Directions for this task = Among the entries below, find the line with "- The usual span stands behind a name", then quote it and each following line up to and including the line with "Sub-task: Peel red", and nothing else.
** Opening Data listing block **
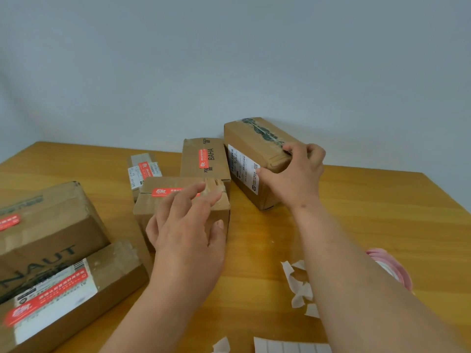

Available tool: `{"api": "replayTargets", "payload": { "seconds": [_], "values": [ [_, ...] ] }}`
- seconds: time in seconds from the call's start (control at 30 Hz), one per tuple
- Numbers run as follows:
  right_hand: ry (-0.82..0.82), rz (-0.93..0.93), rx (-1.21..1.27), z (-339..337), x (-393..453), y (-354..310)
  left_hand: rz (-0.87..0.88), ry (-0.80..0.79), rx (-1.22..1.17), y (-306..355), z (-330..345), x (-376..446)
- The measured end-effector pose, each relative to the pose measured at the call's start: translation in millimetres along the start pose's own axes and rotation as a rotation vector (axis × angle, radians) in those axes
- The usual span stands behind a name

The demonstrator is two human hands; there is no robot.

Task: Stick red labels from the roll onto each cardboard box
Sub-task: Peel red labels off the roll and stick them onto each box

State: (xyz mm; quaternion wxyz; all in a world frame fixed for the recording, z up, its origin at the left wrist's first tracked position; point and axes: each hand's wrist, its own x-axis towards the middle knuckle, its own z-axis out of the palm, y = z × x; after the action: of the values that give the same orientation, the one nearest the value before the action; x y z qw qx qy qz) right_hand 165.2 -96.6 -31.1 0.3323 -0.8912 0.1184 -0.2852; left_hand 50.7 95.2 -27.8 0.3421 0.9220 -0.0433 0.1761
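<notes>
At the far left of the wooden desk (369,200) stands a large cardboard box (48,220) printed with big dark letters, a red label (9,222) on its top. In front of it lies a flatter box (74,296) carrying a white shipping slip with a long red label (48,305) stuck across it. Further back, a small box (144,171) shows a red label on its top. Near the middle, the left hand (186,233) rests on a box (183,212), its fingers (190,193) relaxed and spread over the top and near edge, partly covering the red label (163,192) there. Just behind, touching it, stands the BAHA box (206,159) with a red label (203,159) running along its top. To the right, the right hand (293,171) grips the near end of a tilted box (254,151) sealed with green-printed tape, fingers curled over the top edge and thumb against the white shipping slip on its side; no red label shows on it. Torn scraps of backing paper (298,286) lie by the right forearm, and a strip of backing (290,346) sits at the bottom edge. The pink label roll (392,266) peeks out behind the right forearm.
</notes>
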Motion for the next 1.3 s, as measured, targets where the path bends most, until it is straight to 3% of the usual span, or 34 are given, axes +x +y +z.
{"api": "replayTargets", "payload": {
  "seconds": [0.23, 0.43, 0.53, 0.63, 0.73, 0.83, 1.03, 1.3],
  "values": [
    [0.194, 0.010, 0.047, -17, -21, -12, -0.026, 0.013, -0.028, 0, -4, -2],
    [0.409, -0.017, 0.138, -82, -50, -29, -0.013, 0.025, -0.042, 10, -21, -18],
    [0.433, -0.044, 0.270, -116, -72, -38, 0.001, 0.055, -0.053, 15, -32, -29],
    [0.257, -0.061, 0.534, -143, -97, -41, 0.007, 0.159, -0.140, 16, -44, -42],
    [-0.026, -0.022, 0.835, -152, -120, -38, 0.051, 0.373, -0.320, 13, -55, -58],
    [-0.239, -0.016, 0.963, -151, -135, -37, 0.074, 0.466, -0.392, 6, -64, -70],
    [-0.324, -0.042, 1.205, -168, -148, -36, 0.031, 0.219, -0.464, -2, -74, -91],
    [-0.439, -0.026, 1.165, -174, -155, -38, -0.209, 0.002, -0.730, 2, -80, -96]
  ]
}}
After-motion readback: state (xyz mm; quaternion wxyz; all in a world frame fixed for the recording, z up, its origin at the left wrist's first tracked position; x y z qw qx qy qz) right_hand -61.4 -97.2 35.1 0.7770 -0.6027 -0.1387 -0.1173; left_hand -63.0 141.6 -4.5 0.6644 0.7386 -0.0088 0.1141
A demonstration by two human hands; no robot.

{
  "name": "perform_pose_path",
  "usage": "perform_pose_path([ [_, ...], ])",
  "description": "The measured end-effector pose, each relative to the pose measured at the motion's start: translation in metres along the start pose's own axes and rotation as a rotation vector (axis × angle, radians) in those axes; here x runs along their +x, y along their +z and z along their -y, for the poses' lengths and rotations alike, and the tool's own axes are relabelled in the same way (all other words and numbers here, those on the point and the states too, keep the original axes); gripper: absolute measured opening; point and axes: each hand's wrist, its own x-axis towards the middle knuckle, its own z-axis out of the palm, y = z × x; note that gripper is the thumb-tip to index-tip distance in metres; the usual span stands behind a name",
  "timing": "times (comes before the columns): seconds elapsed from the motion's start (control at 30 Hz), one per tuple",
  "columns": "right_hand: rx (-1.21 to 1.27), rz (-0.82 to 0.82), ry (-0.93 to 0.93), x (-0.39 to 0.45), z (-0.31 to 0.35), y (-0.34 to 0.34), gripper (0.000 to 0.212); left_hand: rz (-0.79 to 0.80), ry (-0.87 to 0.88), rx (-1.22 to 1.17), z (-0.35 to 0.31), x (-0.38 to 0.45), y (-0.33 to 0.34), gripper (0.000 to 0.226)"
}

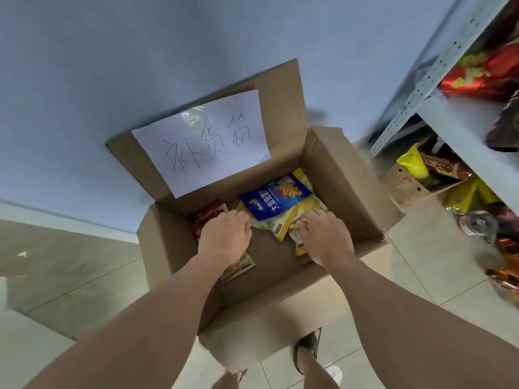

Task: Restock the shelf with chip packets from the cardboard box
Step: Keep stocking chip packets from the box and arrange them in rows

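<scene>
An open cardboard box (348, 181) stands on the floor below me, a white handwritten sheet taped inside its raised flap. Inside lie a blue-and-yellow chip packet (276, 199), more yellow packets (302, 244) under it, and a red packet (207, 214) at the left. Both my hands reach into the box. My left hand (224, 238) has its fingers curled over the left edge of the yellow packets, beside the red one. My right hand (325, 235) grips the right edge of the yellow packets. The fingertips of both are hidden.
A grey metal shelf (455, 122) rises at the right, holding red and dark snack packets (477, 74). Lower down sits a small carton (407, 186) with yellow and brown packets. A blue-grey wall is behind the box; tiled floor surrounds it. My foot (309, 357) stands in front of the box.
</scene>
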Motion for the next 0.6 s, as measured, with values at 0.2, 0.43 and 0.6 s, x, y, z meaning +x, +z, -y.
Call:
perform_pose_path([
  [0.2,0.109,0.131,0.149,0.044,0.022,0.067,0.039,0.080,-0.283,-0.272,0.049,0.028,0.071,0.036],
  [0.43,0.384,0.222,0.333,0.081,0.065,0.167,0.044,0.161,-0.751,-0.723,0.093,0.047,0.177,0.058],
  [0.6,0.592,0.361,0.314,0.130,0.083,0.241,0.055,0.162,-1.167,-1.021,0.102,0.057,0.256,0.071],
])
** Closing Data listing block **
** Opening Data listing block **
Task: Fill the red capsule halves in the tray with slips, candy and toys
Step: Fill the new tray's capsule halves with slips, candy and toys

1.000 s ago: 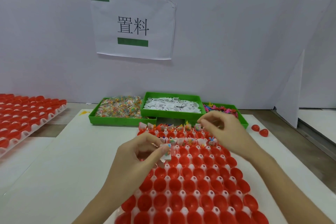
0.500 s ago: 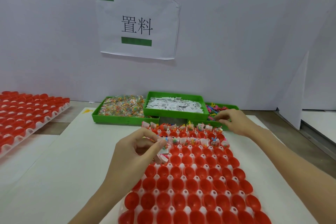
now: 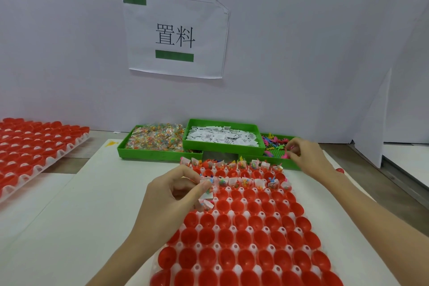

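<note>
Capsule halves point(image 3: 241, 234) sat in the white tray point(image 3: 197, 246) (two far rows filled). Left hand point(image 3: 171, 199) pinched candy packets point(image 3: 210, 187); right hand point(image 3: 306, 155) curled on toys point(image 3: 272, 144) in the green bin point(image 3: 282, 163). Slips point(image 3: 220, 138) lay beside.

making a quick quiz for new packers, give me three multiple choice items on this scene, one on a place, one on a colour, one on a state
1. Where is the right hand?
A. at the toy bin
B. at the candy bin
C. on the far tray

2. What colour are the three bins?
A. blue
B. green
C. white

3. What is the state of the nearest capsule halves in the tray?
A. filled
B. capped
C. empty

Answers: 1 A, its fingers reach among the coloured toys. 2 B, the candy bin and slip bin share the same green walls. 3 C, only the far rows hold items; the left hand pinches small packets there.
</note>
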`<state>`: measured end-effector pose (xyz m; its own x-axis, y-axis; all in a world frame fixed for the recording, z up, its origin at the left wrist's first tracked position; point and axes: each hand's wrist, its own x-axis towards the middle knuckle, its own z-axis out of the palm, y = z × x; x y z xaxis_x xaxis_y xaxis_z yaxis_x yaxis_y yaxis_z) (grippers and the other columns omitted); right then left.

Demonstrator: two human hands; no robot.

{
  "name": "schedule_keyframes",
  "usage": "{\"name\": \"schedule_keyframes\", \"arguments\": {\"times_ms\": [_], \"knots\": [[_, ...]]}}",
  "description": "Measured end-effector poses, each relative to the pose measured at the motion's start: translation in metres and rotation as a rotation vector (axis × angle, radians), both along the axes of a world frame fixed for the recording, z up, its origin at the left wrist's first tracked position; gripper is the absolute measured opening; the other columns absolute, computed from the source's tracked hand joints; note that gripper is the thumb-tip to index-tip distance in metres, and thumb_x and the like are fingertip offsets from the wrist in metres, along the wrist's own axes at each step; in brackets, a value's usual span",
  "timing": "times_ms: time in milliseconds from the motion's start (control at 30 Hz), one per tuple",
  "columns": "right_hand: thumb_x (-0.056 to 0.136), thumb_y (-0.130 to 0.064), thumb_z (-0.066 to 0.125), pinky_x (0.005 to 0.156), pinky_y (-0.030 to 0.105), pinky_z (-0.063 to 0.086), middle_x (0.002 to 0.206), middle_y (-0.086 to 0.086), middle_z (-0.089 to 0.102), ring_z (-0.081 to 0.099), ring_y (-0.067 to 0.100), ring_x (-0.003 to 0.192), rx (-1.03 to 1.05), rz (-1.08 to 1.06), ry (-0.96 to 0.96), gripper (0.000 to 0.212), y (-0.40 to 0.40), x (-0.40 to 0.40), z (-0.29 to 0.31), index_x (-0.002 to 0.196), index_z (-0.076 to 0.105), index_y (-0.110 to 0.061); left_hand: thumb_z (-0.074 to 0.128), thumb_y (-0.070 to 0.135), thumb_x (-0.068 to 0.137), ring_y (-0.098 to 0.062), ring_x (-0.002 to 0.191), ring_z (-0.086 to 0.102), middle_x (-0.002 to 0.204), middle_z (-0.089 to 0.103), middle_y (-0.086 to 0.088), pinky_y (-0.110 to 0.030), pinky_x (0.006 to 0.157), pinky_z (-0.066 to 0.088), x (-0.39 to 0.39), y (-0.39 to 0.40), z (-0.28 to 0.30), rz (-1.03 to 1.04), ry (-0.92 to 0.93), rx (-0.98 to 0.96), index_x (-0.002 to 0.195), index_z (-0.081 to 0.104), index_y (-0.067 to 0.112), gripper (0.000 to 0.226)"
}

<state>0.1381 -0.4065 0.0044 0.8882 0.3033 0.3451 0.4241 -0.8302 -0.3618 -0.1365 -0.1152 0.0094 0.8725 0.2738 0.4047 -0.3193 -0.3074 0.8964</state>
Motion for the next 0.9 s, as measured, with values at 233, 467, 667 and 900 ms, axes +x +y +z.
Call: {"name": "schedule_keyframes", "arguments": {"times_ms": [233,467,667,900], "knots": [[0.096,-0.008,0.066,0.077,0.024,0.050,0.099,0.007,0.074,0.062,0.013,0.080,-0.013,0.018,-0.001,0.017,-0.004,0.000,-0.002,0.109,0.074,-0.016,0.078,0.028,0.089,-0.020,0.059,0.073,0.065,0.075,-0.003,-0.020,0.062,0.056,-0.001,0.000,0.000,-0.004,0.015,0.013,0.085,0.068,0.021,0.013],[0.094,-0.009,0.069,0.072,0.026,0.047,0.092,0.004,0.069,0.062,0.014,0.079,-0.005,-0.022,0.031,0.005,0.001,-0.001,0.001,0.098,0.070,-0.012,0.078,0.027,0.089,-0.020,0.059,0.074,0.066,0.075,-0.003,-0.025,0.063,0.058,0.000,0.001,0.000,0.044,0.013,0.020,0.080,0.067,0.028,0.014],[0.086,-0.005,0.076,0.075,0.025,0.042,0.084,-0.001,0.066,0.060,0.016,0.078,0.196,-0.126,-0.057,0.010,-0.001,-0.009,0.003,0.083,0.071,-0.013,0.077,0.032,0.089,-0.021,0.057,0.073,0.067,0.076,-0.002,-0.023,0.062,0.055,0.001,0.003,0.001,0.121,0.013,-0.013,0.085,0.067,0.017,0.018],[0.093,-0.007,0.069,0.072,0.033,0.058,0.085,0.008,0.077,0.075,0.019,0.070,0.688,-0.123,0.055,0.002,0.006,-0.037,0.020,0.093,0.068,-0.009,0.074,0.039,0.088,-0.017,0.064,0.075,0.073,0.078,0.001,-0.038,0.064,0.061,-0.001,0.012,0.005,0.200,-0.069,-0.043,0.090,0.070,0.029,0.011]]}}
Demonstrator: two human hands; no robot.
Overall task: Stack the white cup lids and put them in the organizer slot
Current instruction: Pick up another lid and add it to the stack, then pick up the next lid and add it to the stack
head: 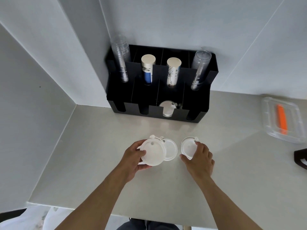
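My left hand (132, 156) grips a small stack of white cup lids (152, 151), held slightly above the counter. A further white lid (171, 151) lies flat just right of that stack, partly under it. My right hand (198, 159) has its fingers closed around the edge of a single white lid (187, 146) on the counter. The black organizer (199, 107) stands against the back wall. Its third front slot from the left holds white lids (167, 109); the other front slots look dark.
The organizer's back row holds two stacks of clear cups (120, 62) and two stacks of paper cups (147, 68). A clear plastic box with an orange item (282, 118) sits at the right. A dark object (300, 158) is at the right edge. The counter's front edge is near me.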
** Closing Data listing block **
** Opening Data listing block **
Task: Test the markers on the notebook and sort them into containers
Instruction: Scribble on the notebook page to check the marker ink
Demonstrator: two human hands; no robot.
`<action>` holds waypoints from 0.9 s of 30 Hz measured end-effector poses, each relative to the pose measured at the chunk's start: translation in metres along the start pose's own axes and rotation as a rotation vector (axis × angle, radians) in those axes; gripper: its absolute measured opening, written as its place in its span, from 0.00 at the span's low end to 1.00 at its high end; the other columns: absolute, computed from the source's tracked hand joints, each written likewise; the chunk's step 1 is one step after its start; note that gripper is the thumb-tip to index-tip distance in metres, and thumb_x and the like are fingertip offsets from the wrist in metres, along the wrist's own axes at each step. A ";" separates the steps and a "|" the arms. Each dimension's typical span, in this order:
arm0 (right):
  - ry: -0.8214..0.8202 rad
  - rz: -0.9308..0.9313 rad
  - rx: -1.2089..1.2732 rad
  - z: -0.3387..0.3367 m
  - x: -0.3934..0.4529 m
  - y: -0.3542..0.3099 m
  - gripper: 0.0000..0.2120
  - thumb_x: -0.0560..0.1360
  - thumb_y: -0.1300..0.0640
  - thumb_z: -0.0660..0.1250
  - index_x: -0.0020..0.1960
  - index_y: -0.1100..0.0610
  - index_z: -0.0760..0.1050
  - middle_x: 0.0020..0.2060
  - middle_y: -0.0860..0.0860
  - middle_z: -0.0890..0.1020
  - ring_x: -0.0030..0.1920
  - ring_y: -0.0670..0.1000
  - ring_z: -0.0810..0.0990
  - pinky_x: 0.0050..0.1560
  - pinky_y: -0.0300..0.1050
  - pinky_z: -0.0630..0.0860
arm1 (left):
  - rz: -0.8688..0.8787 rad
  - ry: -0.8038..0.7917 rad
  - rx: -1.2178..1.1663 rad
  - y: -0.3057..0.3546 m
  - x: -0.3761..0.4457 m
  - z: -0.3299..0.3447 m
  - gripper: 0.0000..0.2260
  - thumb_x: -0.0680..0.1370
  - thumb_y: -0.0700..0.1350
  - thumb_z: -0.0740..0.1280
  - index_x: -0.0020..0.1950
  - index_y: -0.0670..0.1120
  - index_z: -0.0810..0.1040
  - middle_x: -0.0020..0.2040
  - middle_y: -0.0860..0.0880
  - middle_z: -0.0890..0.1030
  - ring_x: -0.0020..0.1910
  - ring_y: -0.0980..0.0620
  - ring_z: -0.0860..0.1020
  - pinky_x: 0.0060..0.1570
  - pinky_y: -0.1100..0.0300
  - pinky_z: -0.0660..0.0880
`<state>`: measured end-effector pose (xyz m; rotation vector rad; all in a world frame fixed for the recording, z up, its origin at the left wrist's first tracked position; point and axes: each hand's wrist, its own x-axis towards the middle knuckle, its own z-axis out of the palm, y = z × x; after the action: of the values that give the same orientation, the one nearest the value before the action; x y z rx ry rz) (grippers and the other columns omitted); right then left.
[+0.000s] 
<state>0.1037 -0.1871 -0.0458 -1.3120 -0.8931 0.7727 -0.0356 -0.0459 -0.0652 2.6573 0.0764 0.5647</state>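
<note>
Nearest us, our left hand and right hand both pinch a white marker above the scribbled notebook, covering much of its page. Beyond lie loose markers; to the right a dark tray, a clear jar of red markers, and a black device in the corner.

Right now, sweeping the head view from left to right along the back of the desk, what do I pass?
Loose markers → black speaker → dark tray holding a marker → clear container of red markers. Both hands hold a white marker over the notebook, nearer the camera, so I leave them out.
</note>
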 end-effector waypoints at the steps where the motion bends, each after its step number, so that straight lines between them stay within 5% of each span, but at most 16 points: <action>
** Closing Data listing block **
Expected answer =
- The usual span stands behind a name

The demonstrator is two human hands; there is no robot.

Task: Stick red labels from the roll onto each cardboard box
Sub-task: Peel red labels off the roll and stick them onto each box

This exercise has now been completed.